Wer nur schwarzsieht, hat auch keinen Blick für die Chancen, die neue Entwicklungen bieten. „Versachkundlichung“ (Englert) bedeutet ja nicht Beliebigkeit oder Auswendiglernen von Lexikonwissen. Jeder Germanist weiß um die Mühe, die es kostet, Freude an der Literatur zu wecken. Ohne dieses Ziel aber müsste jeder Versuch scheitern, vom Wert literarischer Bildung zu überzeugen. Gilt dies nicht in ähnlicher Weise auch für die Religionspädagogik? Wer Deutsch unterrichtet, muss seine Freude am sprachlichen Kunstwerk zum Ausdruck bringen, wenn der Funke überspringen soll. Genauso aber muss derjenige, der Religionslehre (oder eben: Religionskunde) unterrichtet, glaubhaft zeigen können, wie eine religiöse Einstellung das eigene Leben bereichern kann. Vielleicht kommt es sogar mehr als in vielen anderen Fächern im Religionsunterricht auf die Lehrkraft an. Das heißt aber auch: In Mode gekommene didaktische Einseitigkeiten dürfen nicht bestimmend werden.

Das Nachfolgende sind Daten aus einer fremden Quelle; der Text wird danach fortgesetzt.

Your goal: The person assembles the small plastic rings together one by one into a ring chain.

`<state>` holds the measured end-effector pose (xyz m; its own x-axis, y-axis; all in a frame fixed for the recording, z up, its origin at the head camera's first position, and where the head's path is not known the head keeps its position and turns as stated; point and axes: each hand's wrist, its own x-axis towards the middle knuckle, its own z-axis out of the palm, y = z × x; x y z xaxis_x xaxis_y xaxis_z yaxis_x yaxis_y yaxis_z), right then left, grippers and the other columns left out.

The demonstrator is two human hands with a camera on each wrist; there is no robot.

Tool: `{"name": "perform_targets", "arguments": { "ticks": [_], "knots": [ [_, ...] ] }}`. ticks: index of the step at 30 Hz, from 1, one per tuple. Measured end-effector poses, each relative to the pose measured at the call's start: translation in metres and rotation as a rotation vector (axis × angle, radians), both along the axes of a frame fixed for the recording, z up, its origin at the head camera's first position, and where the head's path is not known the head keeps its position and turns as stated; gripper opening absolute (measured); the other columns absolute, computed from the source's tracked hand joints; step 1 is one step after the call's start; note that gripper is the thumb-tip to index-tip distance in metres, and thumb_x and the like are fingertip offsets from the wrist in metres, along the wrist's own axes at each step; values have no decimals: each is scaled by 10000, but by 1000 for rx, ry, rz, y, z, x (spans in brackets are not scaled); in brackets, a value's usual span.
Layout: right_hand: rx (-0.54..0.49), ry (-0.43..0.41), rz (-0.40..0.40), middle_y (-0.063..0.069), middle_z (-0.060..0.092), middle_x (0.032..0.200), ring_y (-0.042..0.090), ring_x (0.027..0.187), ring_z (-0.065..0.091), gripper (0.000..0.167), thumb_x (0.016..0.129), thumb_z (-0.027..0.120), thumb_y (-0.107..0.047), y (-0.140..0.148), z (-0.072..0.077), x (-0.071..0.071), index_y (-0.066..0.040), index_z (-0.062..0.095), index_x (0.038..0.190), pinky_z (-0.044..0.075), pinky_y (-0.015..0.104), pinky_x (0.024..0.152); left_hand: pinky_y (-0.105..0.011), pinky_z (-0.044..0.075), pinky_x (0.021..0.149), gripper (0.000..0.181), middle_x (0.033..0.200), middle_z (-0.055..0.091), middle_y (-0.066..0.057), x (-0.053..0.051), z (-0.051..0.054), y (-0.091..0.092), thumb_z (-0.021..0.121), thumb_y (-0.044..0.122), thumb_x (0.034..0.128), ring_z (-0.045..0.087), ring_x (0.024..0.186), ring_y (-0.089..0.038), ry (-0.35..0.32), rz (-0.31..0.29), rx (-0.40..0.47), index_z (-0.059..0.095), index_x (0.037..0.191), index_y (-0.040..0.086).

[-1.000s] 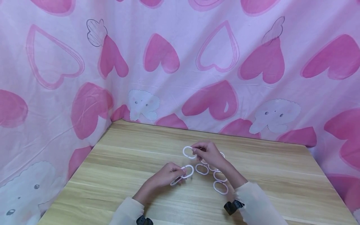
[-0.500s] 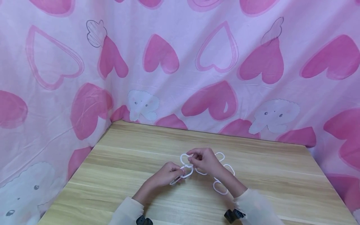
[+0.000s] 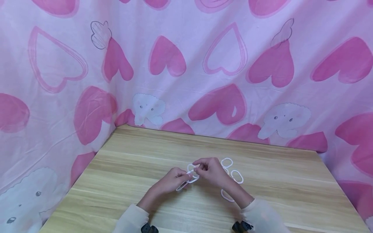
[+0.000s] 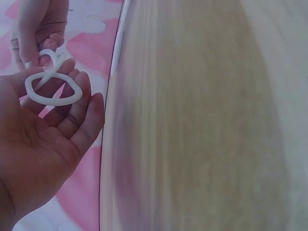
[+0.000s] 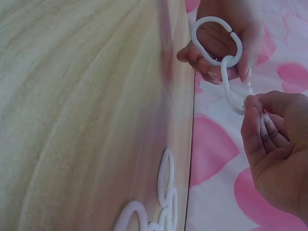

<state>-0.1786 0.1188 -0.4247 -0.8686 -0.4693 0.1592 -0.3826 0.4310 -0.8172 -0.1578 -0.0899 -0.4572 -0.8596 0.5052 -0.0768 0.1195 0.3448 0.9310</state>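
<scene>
My left hand (image 3: 173, 179) holds white oval plastic chain links between thumb and fingers, low over the table's middle. In the right wrist view, one link (image 5: 197, 41) with a small gap in its rim hooks through a second link (image 5: 226, 89). My right hand (image 3: 211, 171) pinches a link (image 3: 188, 167) with thumb and index finger, right against the left hand's links. Its fingers hide part of it, so I cannot tell whether it is joined. The left wrist view shows a link (image 4: 53, 102) lying across the left fingers.
Several loose white links lie on the wood-grain table (image 3: 131, 155) beside and under the right forearm, one link (image 3: 240, 173) at its right and another link (image 3: 227, 158) farther back. A pink heart-patterned cloth (image 3: 175, 19) hangs behind and at the sides.
My right hand has come left and down toward the left hand, carrying its link against the held links. More table links show at its right. The left hand has stayed nearly still.
</scene>
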Motion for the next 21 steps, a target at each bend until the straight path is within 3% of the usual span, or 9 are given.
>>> {"name": "perform_targets", "arguments": {
  "ticks": [7,14,21],
  "knots": [
    [-64,-50,-18,212,737,765,46,566,601,217,909,687,-11,6,-6,-2,90,714,1099,465,156,486,-185,417,560,368,741,690,-242,0,-2,-2,555,237,1029,538,616,-83,34,13,-34,750,871,-32],
    [-82,-154,-26,238,705,814,53,615,579,206,940,641,-19,11,-12,-1,81,704,1109,487,152,531,-171,326,466,381,606,572,-37,1,-3,-9,554,285,1039,413,502,-27,68,4,-84,752,855,15],
    [-39,-157,6,171,665,787,7,602,507,200,968,624,-51,15,-20,-4,51,718,1111,434,161,524,-178,357,472,332,651,541,61,0,-4,-18,563,265,1031,432,505,-34,149,9,-191,732,820,73]
  ]
}}
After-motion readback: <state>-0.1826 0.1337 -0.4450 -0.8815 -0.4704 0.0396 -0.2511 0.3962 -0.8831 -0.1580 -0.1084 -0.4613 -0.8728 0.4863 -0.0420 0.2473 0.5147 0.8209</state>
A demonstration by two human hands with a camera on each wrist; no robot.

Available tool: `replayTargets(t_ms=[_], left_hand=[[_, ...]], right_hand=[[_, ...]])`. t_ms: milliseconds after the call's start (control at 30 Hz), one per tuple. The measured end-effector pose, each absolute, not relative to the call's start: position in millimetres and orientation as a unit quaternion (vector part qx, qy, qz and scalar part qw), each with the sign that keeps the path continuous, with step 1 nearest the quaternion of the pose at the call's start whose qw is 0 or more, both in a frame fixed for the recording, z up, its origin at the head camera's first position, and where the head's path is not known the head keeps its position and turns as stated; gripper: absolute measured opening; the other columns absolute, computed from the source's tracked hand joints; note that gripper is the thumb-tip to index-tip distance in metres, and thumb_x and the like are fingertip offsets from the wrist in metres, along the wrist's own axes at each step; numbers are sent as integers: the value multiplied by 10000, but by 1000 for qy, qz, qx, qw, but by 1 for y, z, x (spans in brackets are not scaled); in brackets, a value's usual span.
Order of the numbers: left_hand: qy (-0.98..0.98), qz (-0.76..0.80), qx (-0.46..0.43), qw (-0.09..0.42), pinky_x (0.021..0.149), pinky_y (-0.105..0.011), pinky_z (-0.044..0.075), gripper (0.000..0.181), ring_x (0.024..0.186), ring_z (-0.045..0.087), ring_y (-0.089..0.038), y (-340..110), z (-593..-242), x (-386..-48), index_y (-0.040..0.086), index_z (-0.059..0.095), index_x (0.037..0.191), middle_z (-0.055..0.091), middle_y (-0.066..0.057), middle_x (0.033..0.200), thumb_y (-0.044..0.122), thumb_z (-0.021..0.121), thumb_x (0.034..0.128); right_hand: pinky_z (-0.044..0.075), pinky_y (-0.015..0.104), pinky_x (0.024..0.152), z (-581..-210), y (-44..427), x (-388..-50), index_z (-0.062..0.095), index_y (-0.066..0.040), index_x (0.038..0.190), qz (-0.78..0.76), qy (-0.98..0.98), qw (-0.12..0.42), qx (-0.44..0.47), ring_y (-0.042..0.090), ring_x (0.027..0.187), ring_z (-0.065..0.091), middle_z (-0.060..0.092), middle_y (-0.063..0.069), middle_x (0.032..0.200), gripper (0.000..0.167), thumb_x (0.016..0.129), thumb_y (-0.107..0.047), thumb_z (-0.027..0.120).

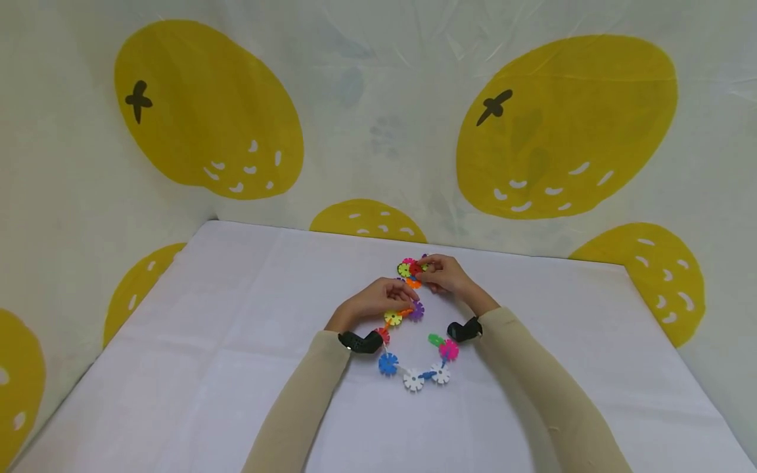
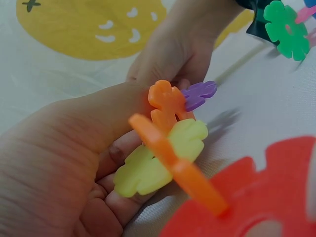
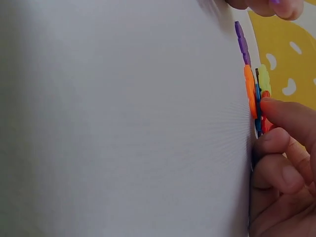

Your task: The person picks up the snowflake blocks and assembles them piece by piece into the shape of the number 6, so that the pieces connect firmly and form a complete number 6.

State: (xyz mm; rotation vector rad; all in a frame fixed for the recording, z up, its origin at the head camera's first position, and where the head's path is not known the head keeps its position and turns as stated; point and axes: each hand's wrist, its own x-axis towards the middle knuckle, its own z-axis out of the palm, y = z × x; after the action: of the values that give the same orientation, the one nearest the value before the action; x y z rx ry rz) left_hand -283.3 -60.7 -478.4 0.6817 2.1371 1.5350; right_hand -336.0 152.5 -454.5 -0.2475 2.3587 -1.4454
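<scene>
A curved chain of flower-shaped plastic interlocking discs lies on the table, with a white disc (image 1: 413,380) at its near bend and a green disc (image 1: 435,339) at its right end. My left hand (image 1: 377,297) pinches the chain's far end at an orange disc (image 2: 167,101), which joins a purple disc (image 1: 417,311). A yellow disc (image 2: 160,160) and a red disc (image 2: 276,192) follow toward the wrist. Farther back, my right hand (image 1: 449,274) pinches a red disc (image 1: 416,270) at a small pile of loose discs, among them a yellow disc (image 3: 264,79) and an orange disc (image 3: 250,91).
A white cloth covers the table (image 1: 207,368). Behind it hangs a pale curtain (image 1: 378,118) printed with large yellow fruit shapes. Black wrist straps (image 1: 359,341) sit on both wrists; the chain passes close beside the left one.
</scene>
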Motion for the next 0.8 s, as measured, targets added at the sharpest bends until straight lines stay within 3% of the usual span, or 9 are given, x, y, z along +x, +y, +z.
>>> replayTargets(t_ms=[200, 400, 667, 800], left_hand=[[772, 547, 248, 209, 833, -237, 516, 213, 876, 618, -137, -61, -479, -284, 59, 690, 1144, 685, -32, 976, 107, 628, 945], [778, 536, 258, 200, 822, -233, 511, 224, 880, 617, -137, -61, -480, -285, 77, 699, 1159, 692, -19, 982, 117, 621, 954], [784, 533, 251, 195, 832, -235, 506, 220, 899, 620, -146, -62, -478, -284, 103, 707, 1152, 695, -5, 979, 159, 636, 951], [785, 534, 252, 190, 830, -235, 509, 218, 888, 621, -147, -62, -479, -285, 106, 710, 1144, 693, -6, 970, 172, 644, 947]], right_hand=[[438, 202, 544, -457, 155, -333, 596, 26, 1158, -515, 837, 163, -83, 124, 605, 488, 538, 27, 795, 374, 856, -126, 756], [471, 194, 575, -460, 161, -328, 583, 30, 1083, -539, 822, 166, -81, 129, 634, 567, 634, 18, 835, 317, 880, -158, 738], [542, 217, 718, -460, 172, -319, 620, 55, 1194, -564, 797, 190, -101, 148, 757, 640, 701, 40, 911, 332, 926, -131, 676], [542, 219, 714, -461, 178, -312, 615, 56, 1193, -573, 790, 195, -94, 148, 755, 643, 707, 51, 895, 340, 924, -141, 681]])
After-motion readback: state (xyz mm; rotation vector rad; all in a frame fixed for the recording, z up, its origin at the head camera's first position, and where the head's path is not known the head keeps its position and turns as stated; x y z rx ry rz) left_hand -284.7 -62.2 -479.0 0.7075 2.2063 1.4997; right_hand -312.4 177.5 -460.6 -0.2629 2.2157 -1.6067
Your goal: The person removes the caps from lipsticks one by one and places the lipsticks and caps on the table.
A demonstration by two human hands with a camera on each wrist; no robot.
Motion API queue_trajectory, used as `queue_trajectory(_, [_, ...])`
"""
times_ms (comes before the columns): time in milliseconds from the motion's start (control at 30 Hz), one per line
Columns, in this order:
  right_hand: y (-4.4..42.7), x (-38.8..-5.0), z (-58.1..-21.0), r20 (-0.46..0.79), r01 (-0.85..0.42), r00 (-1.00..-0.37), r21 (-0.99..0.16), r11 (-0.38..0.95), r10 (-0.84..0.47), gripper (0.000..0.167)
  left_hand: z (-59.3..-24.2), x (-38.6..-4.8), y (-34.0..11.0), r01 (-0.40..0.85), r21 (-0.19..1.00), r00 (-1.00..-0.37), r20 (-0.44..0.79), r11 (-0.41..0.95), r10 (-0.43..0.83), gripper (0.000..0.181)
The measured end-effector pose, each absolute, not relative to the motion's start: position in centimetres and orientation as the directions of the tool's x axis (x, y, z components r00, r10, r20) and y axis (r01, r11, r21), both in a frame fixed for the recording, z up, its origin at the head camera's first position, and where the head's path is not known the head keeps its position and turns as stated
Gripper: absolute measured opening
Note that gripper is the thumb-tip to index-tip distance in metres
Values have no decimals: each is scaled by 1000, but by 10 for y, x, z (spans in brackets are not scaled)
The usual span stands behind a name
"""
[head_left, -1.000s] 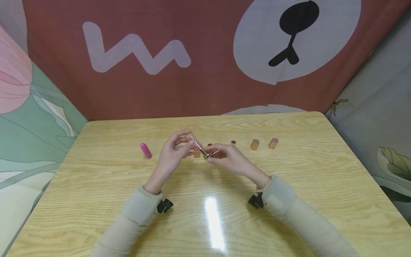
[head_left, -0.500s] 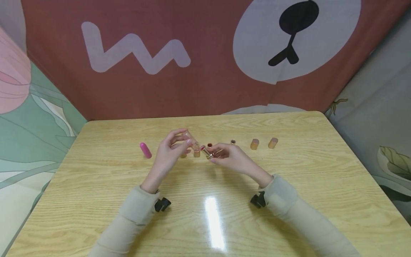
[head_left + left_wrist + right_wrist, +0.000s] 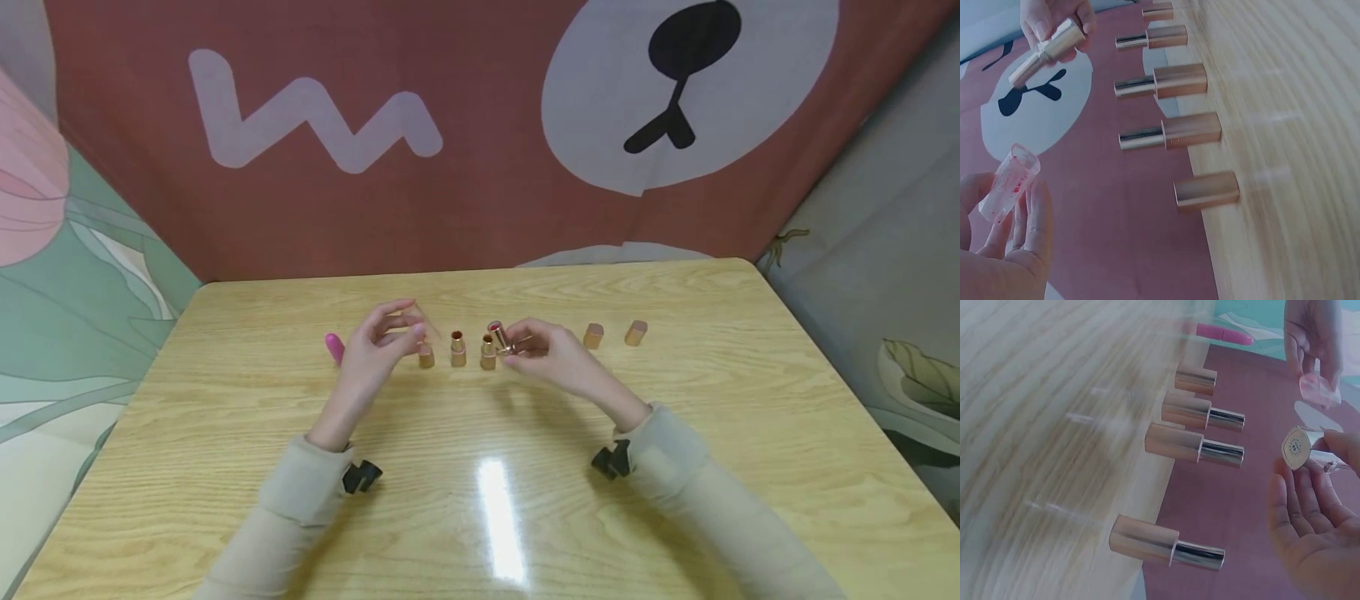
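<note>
My left hand (image 3: pixel 375 346) pinches a clear lipstick cap (image 3: pixel 1010 181) with pinkish-red smears inside, between thumb and fingers. My right hand (image 3: pixel 551 354) holds an uncapped gold lipstick (image 3: pixel 498 337), tilted, its red tip showing in the head view. The right wrist view shows the round label on its base. Cap and lipstick are well apart, both above the table. Two rose-gold lipstick tubes with bare gold inner sleeves, a left one (image 3: pixel 458 350) and a right one (image 3: pixel 488 353), stand upright between the hands. A short rose-gold piece (image 3: pixel 426 357) stands by my left fingertips.
A bright pink tube (image 3: pixel 334 347) stands left, partly behind the left hand. Two short rose-gold pieces, one (image 3: pixel 593 336) and another (image 3: pixel 636 333), stand to the right. Another sleeved tube (image 3: pixel 1166 544) appears in the right wrist view. A printed cloth (image 3: pixel 480 217) hangs behind the table (image 3: pixel 420 517).
The clear cap has come off the lipstick. My left hand has moved left with the cap, while my right hand has drifted right and tipped the lipstick more upright.
</note>
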State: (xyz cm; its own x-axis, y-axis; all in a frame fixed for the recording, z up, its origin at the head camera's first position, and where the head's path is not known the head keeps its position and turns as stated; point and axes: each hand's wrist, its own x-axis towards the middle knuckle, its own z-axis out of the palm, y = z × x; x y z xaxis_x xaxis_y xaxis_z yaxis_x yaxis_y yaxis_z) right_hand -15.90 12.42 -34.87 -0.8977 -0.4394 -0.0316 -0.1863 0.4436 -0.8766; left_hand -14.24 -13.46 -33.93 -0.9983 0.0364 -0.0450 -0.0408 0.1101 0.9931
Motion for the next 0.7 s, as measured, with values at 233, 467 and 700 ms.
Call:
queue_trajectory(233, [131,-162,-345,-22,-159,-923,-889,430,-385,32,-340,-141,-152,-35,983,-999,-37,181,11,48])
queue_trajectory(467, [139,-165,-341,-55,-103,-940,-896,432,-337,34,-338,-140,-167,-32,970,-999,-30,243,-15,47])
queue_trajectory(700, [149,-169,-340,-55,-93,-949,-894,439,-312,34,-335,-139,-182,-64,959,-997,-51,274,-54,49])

Dass die Auseinandersetzung mit reli­giö­sen Traditionen bereits einen Orientierungsgewinn garantiert, wie man früher meinte, ist sicherlich zu bezweifeln. Und doch kann Rudolf Englerts Schlussbemerkung ermutigen: „Stark ist der Religionsunterricht vor allem da, wo es um die individuelle Anpassung religiöser Zeugnisse, die Erweiterung christentums- und religionskundlicher Kenntnisse oder die Auseinandersetzung mit unmittelbar lebensrelevanten Fragen geht.“ In Anbetracht mancher gesamtgesellschaftlicher Entwicklungen ist das nicht wenig. Es ist doch ganz gut, dass es Artikel 7 des Grundgesetzes gibt. Man muss ihn nur nutzen.